PROBLEM REQUIREMENTS:
Find the line containing "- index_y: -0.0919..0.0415" in the entries below. Restate it and each line after it, word for word, up to and including the line containing "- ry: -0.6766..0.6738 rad".

=== SUPPLIED MATERIAL ===

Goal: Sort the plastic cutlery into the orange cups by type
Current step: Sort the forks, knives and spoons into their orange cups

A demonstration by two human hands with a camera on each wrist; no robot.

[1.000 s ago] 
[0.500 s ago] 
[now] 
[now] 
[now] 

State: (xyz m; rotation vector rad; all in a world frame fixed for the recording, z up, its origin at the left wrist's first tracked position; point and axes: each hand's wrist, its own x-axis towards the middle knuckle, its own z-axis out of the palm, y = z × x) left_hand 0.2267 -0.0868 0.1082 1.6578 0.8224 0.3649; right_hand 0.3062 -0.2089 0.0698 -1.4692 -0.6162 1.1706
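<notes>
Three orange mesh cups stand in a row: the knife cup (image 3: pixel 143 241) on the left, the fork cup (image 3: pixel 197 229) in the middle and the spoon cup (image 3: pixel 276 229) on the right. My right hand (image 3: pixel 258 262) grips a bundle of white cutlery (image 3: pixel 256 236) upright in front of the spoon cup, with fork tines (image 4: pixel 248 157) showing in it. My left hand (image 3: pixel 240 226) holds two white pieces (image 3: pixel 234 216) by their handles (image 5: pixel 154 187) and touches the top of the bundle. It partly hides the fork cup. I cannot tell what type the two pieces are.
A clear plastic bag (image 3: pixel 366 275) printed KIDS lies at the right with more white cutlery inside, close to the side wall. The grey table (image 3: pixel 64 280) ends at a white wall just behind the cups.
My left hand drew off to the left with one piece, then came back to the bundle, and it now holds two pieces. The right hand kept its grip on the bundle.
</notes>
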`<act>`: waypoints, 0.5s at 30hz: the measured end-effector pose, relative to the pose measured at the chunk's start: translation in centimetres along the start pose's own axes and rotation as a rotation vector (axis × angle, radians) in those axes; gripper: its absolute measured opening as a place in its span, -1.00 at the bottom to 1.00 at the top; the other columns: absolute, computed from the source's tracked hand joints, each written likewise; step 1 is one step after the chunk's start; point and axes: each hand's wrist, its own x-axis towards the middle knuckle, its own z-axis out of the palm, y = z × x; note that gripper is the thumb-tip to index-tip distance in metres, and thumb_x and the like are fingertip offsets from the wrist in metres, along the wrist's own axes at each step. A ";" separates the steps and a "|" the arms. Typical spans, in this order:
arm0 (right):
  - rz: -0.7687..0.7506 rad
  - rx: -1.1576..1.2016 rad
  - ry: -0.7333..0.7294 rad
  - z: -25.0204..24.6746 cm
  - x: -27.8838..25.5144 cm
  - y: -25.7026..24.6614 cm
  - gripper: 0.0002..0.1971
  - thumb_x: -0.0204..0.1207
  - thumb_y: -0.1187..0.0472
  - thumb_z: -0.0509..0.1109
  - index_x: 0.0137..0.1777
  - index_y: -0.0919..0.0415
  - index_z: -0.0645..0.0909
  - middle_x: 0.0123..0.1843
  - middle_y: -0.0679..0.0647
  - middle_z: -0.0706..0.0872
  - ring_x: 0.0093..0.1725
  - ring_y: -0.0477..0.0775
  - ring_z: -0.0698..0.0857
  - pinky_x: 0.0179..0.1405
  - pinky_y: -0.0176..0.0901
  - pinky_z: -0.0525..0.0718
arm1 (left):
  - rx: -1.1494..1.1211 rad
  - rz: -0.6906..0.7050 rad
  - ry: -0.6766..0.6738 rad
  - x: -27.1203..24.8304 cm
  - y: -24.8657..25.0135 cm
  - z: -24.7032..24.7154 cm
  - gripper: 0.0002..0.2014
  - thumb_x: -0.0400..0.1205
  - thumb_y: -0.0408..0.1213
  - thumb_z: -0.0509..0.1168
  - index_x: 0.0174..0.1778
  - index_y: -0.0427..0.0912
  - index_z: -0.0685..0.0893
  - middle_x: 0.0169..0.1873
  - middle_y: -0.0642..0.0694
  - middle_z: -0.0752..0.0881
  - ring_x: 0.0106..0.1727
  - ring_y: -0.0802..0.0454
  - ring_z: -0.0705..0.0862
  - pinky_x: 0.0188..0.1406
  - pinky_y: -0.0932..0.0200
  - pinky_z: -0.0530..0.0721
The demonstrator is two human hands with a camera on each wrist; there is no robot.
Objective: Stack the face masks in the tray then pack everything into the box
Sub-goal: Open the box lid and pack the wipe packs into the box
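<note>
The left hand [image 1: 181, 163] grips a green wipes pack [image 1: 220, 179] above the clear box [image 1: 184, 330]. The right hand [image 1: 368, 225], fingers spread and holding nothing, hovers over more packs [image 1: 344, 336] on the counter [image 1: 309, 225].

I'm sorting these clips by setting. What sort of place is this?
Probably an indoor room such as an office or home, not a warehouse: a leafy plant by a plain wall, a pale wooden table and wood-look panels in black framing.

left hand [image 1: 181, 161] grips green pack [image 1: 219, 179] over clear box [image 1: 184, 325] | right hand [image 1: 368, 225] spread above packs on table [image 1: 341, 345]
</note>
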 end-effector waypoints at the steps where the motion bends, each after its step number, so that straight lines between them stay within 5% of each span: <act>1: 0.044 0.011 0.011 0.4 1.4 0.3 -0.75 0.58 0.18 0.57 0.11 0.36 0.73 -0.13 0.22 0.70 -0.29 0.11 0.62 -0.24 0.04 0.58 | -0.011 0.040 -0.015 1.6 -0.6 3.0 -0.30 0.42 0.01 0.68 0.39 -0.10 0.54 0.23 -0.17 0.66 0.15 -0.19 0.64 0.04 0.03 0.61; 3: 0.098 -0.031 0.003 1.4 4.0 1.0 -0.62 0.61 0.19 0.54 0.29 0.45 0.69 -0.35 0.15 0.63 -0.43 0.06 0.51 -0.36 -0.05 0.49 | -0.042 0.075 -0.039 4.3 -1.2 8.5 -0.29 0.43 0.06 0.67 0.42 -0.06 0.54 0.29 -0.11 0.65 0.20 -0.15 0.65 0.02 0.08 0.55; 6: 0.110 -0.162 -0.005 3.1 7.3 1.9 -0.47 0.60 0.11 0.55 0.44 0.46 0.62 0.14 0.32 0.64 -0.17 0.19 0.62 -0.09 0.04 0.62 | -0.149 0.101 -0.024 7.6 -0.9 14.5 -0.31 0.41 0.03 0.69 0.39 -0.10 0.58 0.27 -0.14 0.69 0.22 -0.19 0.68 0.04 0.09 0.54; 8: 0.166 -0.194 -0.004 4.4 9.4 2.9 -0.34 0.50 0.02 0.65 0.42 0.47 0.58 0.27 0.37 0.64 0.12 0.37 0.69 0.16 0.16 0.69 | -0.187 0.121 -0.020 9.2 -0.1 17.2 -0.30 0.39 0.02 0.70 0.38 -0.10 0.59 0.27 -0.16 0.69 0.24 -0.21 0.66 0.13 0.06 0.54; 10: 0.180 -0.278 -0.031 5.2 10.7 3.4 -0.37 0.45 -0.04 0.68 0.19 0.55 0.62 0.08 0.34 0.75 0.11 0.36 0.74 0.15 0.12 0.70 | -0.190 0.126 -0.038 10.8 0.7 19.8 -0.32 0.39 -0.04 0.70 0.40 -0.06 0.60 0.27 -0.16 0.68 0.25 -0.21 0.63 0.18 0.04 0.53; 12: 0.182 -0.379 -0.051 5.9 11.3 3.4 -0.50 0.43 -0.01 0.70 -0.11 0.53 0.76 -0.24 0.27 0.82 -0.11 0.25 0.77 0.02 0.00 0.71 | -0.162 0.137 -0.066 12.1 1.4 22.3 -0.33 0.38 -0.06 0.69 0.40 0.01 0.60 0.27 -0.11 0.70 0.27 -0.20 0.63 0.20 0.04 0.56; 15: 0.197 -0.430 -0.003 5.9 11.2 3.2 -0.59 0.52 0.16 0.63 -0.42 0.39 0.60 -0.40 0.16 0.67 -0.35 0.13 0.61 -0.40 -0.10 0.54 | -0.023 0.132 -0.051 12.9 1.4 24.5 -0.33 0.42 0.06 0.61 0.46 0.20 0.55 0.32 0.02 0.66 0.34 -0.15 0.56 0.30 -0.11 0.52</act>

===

WRITTEN ANSWER:
  - index_y: -0.0919..0.0415
  - index_z: -0.0645..0.0909
  - middle_x: 0.0123..0.1843
  - middle_y: -0.0679..0.0647
  - middle_z: -0.0706..0.0872
  - ring_x: 0.0093..0.1725
  - ring_y: -0.0477..0.0775
  - ring_z: -0.0698..0.0857
  - pinky_x: 0.0179..0.1405
  - pinky_y: -0.0176..0.0901
  - pinky_z: -0.0525..0.0718
arm1 (left):
  - rx: -1.1494..1.1211 rad
  - rz: -0.6906..0.7050 rad
  - ry: -0.6766..0.6738 rad

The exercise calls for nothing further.